Table 4: HDGC Management Strategies

Prophylactic Total Gastrectomy

• Gold Standard: For individuals with a confirmed pathogenic CDH1 (or rarely CTNNA1) mutation, the definitive and most effective strategy to prevent gastric cancer is prophylactic total gastrectomy—removal of the entire stomach, ideally before cancer develops 2 4 6 8 10 12.
• Timing: Surgery is usually recommended between ages 20–30, or 5 years younger than the youngest case in the family 6.
• Effectiveness & Risks: Pathological examination shows that almost all asymptomatic carriers have early microscopic cancer foci, making the surgery more curative than preventive. However, total gastrectomy carries significant risks: nutritional deficiencies, weight loss, and long-term impacts on quality of life 6 12.

Endoscopic Surveillance

• Indication: For those unwilling or unfit for surgery, or wishing to delay it, annual or biannual endoscopic surveillance with systematic random biopsies is recommended 5 8 11.
• Challenges: Early cancer foci are invisible to standard white-light endoscopy; thus, advanced techniques (chromoendoscopy, narrow band imaging) and random biopsies are essential 5 11.
• Limitations: Surveillance may miss small lesions and is less effective than surgery in risk reduction 5 8.

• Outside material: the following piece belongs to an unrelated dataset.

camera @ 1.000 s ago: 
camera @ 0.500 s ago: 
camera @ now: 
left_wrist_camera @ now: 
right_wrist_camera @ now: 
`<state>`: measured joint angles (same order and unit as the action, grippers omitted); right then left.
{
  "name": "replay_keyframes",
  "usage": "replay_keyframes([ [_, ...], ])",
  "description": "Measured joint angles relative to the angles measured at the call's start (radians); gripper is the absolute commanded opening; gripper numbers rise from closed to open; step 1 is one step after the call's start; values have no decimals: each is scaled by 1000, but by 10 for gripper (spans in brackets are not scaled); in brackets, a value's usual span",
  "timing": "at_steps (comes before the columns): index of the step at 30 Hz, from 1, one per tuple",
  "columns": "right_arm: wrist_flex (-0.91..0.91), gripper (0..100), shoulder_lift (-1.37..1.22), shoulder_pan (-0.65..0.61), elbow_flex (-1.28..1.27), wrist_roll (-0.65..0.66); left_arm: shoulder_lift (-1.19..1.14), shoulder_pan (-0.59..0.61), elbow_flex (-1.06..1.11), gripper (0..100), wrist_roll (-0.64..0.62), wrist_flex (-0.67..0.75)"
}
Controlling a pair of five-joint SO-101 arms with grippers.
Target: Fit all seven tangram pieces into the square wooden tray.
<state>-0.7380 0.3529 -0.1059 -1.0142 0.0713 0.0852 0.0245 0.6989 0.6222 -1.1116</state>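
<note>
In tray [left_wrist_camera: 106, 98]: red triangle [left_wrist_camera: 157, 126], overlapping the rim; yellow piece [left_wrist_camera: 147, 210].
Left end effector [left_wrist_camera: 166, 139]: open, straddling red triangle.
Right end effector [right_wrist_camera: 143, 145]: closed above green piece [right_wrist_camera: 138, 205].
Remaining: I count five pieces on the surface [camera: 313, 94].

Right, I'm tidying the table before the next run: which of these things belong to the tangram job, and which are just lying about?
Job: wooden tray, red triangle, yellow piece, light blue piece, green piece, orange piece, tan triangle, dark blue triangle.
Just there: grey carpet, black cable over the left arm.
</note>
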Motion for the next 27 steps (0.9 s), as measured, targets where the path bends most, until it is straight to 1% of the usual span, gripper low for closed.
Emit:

Breast Cancer Surveillance

• Female Carriers: Women with CDH1/CTNNA1 mutations should undergo annual breast MRI starting at age 30 due to increased risk of lobular breast cancer 2 6 8 11.
• Prophylactic Mastectomy: Not routinely recommended but can be considered on a case-by-case basis 11.

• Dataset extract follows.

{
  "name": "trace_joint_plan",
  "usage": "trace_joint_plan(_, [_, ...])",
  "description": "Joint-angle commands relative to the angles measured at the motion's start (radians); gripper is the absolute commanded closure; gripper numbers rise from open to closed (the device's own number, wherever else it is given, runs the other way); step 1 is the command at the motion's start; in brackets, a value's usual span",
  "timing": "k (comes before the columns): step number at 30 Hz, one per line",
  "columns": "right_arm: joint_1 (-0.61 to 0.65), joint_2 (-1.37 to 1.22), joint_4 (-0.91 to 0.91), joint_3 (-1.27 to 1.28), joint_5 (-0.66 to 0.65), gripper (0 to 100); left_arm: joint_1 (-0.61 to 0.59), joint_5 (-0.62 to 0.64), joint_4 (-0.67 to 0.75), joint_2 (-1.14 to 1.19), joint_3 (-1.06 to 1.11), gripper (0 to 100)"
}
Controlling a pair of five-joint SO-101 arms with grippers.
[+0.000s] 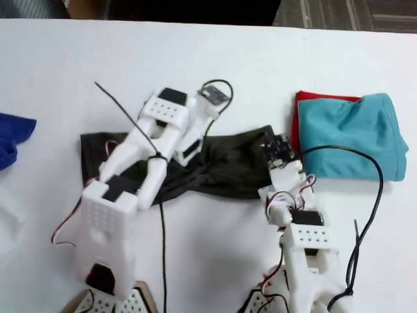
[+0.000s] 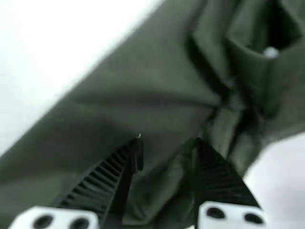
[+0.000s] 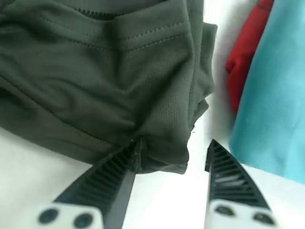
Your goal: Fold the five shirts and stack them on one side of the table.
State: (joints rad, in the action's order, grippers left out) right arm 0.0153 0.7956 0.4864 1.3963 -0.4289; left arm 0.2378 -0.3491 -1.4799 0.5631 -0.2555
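A dark olive shirt (image 1: 228, 166) lies crumpled across the middle of the white table (image 1: 215, 248). My left gripper (image 2: 167, 150) stands open low over the shirt (image 2: 143, 86), a bunched fold rising between its fingers; in the high view the left gripper (image 1: 189, 151) is over the shirt's middle. My right gripper (image 3: 174, 152) is open at the shirt's (image 3: 95, 71) right end, one finger touching the hem, the other over bare table. In the high view the right gripper (image 1: 279, 153) is at that end. A folded teal shirt (image 1: 355, 137) lies on a red shirt (image 1: 306, 104) at the right.
A blue shirt (image 1: 13, 140) lies bunched at the table's left edge. The teal shirt (image 3: 276, 95) and red shirt (image 3: 240, 62) lie close beside the right gripper. Black cables (image 1: 371, 195) trail from both arms. The arm bases stand at the near edge.
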Motion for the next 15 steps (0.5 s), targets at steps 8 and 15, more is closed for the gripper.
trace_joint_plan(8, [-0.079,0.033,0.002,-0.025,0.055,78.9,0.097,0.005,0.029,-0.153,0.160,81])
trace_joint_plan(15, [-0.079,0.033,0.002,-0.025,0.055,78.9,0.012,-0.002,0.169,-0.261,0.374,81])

Genetic Counseling and Testing

• Family Screening: All first-degree relatives of mutation carriers should be offered genetic counseling and testing to identify those at risk and guide management 6 8.
• Psychosocial Support: The decision for preventive surgery or ongoing surveillance is complex and should be supported by multidisciplinary teams.

Standard Cancer Treatment

• Advanced Disease: If HDGC is diagnosed at an advanced stage, treatment options align with those for sporadic gastric cancer—chemotherapy, targeted therapies, and palliative care—but outcomes are typically poor due to late diagnosis and diffuse spread 6 10.

Conclusion

Hereditary Diffuse Gastric Cancer is a challenging but increasingly manageable syndrome thanks to advances in genetic testing, surveillance, and preventive care.

Key Points:

• HDGC is caused primarily by inherited mutations in the CDH1 gene, leading to a high risk of diffuse gastric cancer and, in women, lobular breast cancer.
• Symptoms are often absent in early disease; cancer typically presents as multiple microscopic foci of signet ring cell carcinoma.
• Types include classic HDGC, HDGC-like (no known mutation), and hereditary lobular breast cancer.
• Prophylactic total gastrectomy is the gold standard for risk reduction in mutation carriers, with endoscopic surveillance as an alternative for selected individuals.
• Annual breast MRI is recommended for female mutation carriers due to increased breast cancer risk.
• Genetic counseling and family testing are critical for identifying at-risk individuals.
• Ongoing research is needed to uncover additional genetic causes and optimize management.

Empowering high-risk families through genetic knowledge, vigilant screening, and proactive management can transform the outlook for those affected by this devastating, but now more preventable, cancer syndrome.